Why Static OT Systems Need Proactive Penetration Testing
Operational technology (OT) systems are designed for longevity and redundancy. They power defense manufacturing and critical infrastructure, sometimes running unchanged for decades. But while your OT systems stay the same, the cyber threats aimed at them are always evolving and becoming more sophisticated. This creates a dangerous contradiction: the systems you trust for their stability are facing modern threats they were never built to withstand.
Many manufacturers stick to the “if it isn’t broken, don’t fix it” mentality, avoiding upgrades because they disrupt production or risk valuable equipment. But as your production environment remains static, attackers continually innovate, searching out new vulnerabilities and weak spots. In fact, manufacturing was one of the most targeted sectors, with CrowdStrike reporting a staggering 300% surge in cyberattacks in 2025.

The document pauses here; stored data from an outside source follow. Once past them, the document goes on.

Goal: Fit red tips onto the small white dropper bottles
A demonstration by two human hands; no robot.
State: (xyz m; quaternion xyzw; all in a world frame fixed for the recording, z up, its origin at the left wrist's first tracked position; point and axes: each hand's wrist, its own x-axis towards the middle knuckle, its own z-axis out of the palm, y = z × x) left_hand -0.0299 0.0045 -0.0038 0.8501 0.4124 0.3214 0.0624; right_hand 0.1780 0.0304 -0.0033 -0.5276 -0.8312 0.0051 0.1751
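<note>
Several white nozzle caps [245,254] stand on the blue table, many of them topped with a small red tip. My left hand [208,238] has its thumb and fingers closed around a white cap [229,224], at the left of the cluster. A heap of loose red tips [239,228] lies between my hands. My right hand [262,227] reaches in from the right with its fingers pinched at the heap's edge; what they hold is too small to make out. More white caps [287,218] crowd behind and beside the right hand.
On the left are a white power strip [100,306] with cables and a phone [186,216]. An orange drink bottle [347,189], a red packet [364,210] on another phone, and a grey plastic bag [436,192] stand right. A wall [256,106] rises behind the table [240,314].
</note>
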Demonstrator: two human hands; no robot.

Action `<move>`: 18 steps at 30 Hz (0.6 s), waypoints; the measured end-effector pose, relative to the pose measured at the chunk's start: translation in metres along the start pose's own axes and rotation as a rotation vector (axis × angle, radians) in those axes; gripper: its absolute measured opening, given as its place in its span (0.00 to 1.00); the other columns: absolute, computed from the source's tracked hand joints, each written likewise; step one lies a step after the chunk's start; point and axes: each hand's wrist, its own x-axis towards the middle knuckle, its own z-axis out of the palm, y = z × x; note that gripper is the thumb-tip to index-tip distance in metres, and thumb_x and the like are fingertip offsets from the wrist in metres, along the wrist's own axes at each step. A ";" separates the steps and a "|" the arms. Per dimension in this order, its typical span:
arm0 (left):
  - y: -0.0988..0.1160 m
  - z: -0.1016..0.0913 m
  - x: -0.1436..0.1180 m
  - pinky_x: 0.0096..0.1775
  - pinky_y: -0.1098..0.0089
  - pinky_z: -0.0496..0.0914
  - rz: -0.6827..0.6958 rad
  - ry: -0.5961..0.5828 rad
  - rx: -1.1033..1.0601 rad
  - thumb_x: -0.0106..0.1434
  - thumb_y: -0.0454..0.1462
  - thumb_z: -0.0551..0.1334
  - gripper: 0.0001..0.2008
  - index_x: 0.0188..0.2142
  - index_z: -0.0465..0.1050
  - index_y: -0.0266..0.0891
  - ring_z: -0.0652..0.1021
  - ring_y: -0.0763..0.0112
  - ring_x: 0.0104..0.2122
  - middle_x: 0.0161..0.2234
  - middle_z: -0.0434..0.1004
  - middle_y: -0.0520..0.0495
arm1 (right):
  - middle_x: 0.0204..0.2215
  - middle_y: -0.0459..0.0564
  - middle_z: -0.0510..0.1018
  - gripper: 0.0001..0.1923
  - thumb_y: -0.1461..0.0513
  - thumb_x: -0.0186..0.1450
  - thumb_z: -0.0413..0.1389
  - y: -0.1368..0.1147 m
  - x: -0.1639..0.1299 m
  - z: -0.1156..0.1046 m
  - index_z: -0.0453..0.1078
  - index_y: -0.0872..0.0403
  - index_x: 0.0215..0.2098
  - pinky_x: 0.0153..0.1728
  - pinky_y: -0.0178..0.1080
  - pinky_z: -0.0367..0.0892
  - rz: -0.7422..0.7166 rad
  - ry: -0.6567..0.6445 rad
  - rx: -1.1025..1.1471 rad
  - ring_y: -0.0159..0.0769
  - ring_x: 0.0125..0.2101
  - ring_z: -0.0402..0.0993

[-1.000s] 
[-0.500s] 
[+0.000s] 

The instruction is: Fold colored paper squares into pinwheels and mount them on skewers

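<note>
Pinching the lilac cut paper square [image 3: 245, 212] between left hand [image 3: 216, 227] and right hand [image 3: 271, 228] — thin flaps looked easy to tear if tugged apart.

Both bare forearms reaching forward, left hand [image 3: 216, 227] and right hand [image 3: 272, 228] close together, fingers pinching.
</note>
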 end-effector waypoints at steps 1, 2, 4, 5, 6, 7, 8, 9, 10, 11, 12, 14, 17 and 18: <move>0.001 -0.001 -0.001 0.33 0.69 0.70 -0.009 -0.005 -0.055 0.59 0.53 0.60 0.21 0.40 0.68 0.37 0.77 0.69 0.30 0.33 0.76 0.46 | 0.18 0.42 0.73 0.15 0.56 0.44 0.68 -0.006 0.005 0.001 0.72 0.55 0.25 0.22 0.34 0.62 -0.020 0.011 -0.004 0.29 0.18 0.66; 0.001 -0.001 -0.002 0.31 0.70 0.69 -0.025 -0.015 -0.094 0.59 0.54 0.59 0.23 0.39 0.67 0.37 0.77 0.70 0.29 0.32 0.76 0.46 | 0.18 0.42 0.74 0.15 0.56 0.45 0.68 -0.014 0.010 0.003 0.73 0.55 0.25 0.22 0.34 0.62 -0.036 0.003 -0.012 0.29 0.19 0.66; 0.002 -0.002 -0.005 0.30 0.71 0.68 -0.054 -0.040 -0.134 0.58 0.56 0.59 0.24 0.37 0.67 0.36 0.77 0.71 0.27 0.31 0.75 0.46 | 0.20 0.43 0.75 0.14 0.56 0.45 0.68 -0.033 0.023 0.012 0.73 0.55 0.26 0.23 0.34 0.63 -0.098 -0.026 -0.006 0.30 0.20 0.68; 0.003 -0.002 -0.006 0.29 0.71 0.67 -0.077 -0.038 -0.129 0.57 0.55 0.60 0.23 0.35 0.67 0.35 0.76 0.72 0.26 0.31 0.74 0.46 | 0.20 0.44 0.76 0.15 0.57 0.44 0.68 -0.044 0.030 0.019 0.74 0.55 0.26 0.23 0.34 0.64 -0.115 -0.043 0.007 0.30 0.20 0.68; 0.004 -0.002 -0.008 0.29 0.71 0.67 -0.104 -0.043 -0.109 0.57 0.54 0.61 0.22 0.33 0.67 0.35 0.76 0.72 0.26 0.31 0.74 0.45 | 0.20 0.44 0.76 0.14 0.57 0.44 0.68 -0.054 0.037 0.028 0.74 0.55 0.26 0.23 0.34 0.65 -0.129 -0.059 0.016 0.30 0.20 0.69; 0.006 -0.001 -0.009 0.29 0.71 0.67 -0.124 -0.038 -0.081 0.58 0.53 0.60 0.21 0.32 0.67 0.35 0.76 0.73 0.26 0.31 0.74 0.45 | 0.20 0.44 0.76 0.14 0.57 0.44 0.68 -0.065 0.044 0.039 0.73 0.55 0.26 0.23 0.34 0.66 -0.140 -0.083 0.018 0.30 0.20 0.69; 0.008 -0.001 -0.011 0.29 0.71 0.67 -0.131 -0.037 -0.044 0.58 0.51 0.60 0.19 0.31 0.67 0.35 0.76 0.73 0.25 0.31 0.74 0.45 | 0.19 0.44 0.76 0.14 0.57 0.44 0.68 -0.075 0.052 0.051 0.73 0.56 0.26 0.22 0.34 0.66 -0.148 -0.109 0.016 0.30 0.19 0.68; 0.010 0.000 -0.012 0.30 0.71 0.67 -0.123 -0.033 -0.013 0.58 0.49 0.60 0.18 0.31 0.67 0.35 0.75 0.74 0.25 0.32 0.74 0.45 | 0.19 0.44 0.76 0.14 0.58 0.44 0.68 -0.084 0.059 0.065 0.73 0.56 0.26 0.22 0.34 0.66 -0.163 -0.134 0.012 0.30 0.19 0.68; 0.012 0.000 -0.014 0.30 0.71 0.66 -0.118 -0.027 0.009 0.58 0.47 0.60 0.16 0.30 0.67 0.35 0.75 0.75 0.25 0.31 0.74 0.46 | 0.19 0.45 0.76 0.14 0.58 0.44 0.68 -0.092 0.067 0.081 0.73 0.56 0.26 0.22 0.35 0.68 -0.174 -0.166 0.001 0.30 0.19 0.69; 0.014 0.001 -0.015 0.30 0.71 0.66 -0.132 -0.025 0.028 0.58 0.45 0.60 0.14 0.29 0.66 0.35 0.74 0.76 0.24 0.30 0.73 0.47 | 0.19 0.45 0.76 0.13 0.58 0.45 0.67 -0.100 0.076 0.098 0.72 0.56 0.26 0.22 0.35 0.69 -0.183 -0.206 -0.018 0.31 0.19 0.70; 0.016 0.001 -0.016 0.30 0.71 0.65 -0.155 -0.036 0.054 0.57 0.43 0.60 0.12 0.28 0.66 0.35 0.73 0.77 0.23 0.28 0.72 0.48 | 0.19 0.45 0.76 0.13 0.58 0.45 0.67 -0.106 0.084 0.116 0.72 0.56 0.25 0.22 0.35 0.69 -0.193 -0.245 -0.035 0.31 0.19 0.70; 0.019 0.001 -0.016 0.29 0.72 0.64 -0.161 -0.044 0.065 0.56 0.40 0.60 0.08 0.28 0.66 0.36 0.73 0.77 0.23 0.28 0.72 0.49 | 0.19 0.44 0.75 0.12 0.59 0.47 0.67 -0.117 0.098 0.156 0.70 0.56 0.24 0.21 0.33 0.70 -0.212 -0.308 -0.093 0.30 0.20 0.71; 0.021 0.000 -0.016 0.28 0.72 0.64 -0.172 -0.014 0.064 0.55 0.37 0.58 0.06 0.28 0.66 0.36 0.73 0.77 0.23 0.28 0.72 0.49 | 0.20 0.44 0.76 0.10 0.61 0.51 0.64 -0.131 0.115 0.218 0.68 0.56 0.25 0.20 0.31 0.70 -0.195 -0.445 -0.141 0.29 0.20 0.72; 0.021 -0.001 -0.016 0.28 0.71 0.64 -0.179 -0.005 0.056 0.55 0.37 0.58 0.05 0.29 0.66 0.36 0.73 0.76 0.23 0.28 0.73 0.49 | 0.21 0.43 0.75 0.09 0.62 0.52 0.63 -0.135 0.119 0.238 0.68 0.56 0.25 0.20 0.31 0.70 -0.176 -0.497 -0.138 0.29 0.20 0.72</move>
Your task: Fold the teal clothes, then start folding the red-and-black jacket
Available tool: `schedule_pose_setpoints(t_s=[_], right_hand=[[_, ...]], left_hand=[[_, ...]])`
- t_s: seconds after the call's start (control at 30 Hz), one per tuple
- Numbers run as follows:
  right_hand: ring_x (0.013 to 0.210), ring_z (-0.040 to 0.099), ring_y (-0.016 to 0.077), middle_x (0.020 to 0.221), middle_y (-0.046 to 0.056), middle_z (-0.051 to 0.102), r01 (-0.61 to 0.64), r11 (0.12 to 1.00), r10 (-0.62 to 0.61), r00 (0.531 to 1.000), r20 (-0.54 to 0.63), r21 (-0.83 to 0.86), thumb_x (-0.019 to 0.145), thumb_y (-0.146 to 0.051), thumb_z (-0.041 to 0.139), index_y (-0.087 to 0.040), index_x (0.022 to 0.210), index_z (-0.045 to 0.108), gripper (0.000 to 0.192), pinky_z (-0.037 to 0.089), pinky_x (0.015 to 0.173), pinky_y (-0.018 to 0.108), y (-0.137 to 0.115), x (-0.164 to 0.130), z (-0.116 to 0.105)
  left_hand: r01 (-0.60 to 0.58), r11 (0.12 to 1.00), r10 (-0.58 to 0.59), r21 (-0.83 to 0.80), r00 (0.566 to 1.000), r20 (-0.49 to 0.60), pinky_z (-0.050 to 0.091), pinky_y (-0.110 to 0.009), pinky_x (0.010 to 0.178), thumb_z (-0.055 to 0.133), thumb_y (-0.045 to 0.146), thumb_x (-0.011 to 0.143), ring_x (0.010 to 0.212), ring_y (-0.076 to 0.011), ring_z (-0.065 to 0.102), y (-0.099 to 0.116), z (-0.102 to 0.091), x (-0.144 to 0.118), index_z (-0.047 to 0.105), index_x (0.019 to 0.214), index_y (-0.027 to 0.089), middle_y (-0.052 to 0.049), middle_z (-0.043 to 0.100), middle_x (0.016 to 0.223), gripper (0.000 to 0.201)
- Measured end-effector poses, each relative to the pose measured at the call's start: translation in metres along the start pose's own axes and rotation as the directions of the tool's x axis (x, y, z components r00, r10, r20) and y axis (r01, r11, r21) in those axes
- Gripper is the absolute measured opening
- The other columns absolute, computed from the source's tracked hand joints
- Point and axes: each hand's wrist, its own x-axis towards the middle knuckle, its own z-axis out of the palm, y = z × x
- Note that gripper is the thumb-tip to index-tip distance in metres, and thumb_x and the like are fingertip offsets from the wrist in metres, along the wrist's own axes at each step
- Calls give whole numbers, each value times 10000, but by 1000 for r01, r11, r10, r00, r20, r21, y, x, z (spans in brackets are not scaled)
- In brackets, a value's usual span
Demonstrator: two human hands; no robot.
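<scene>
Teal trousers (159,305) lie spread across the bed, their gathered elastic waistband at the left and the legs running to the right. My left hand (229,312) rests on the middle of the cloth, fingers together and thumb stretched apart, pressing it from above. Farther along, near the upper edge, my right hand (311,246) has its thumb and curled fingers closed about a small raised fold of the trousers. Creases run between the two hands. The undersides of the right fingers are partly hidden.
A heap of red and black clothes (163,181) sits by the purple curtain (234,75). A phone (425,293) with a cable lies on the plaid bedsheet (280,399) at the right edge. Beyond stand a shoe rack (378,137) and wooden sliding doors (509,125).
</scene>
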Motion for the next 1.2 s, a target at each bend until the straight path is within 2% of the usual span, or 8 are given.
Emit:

This post explores the growing vulnerability of static OT environments. We will break down why traditional airgaps fail, how threats move laterally through your network, and why combining CMMC compliance with proactive penetration testing is the ultimate defense strategy for manufacturers.
The hidden risk in industrial security
The gap between long equipment lifecycles and fast-changing cyber threats is a major risk in industrial security. When you buy industrial machinery, you expect it to last for decades. But cyber threats change every few days or weeks.
Many industrial environments run legacy, unpatched, or entirely unsupported systems. You cannot easily upgrade these machines without halting production lines or causing operational disruptions. Sometimes, the update path hits a brick wall because modern operating systems lack driver support for your legacy equipment.
Consequently, defense manufacturers find themselves trapped. You must keep production moving to meet strict contract deadlines, but you are relying on systems that cannot defend against modern nation-state adversaries. Attackers from China, Russia, and Iran actively target these unpatched vulnerabilities to halt production or steal controlled unclassified information (CUI).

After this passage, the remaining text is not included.